**What the exercise asks**
Range to reproduce from the entries below: the line with "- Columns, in", the line with "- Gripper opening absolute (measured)", and every line in between. Give them exactly and give nothing else.

Items from a dataset:
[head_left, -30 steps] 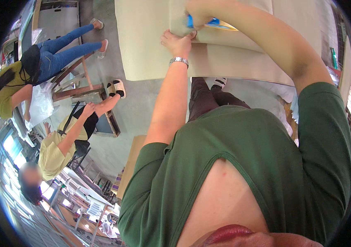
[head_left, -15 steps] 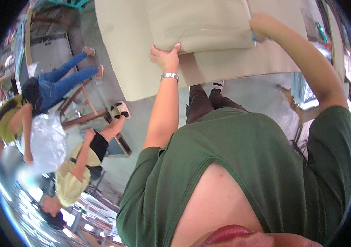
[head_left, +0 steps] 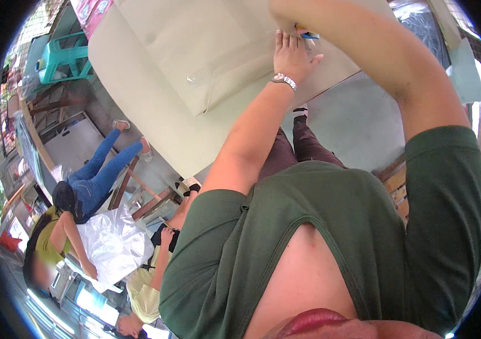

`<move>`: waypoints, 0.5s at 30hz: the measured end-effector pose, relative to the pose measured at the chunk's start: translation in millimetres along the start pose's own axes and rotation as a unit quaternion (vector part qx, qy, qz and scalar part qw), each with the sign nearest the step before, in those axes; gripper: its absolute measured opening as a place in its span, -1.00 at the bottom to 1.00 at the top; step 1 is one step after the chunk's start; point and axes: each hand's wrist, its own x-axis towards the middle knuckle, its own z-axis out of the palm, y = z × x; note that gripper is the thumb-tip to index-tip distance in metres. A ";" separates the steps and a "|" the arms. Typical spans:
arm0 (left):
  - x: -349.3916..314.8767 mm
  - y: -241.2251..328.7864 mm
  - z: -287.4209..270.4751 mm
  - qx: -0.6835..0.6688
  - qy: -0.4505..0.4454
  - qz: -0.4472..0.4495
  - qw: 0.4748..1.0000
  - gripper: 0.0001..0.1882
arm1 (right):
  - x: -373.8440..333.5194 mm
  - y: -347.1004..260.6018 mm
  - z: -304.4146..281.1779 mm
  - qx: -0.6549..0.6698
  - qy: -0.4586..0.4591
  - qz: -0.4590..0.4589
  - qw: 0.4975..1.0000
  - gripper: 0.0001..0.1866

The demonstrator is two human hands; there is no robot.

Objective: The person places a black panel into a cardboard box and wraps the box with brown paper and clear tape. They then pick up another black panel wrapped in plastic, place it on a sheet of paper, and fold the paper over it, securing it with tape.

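Left hand (head_left: 291, 53) is lying open, fingers flat, pressing on a beige cardboard box (head_left: 206, 51) resting on the pale counter (head_left: 133, 107). A strip of clear tape (head_left: 218, 72) is running along the box seam; the flaps are lying closed, contents hidden. Right hand (head_left: 285, 17) is mostly hidden behind its own forearm; cannot tell its grip, though a small blue item (head_left: 310, 35) is showing just beside it. Nearby, another person is bending over a white plastic bag (head_left: 113, 243).

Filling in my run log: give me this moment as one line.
left hand: flat on beige cardboard sheet | right hand: hidden behind forearm | blue-tipped tool beside left fingertips
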 end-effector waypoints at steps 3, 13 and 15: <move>-0.6 -3.5 10.1 0.051 0.077 0.038 0.995 -0.08 | 2.0 9.1 5.8 0.000 -0.006 0.021 1.000 -0.57; -1.1 -11.6 12.0 0.053 0.055 0.016 0.997 -0.03 | 5.8 40.5 31.7 -0.036 -0.029 0.163 0.985 -0.56; -1.3 -11.7 13.9 0.058 0.059 0.013 0.996 -0.01 | 10.2 58.6 52.6 -0.030 0.004 0.210 0.977 -0.56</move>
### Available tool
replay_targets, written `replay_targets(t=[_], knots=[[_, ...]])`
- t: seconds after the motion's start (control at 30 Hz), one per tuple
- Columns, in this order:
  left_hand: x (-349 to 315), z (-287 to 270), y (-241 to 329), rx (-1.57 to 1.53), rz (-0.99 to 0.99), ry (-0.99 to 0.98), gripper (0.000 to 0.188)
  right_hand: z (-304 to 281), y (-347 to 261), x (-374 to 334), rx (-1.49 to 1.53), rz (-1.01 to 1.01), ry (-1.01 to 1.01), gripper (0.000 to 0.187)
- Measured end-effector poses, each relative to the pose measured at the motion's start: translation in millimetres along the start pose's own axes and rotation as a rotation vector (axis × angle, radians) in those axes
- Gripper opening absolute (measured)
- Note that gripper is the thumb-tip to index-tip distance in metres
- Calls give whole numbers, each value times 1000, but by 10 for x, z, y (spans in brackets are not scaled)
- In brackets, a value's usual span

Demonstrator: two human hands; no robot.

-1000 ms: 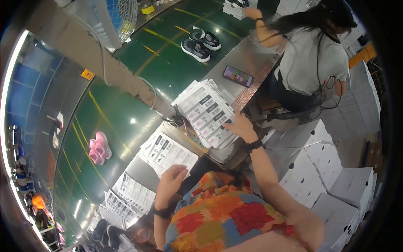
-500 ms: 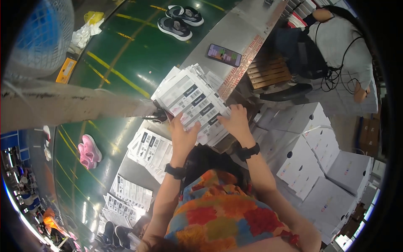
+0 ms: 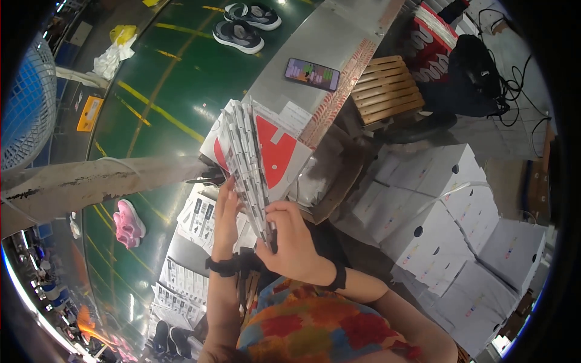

**Written solution**
- Columns, in this order:
  left_hand: x (-349 to 315), z (-287 to 270), y (-241 to 329), rx (-1.57 to 1.53), rz (-0.99 to 0.99), ry (-0.99 to 0.98), gripper (0.000 to 0.188)
  right_hand: z (-304 to 281), y (-347 to 261), x (-374 to 334), rx (-1.49 to 1.53), rz (-1.01 to 1.01), ry (-1.01 to 1.01), gripper (0.000 to 0.187)
- Measured end-effector poses, each relative to the pose measured at the motion's start: translation in millimetres along the start pose's own axes and rotation as a rotation vector (axis × angle, radians) in those axes
- Gripper opening absolute (measured)

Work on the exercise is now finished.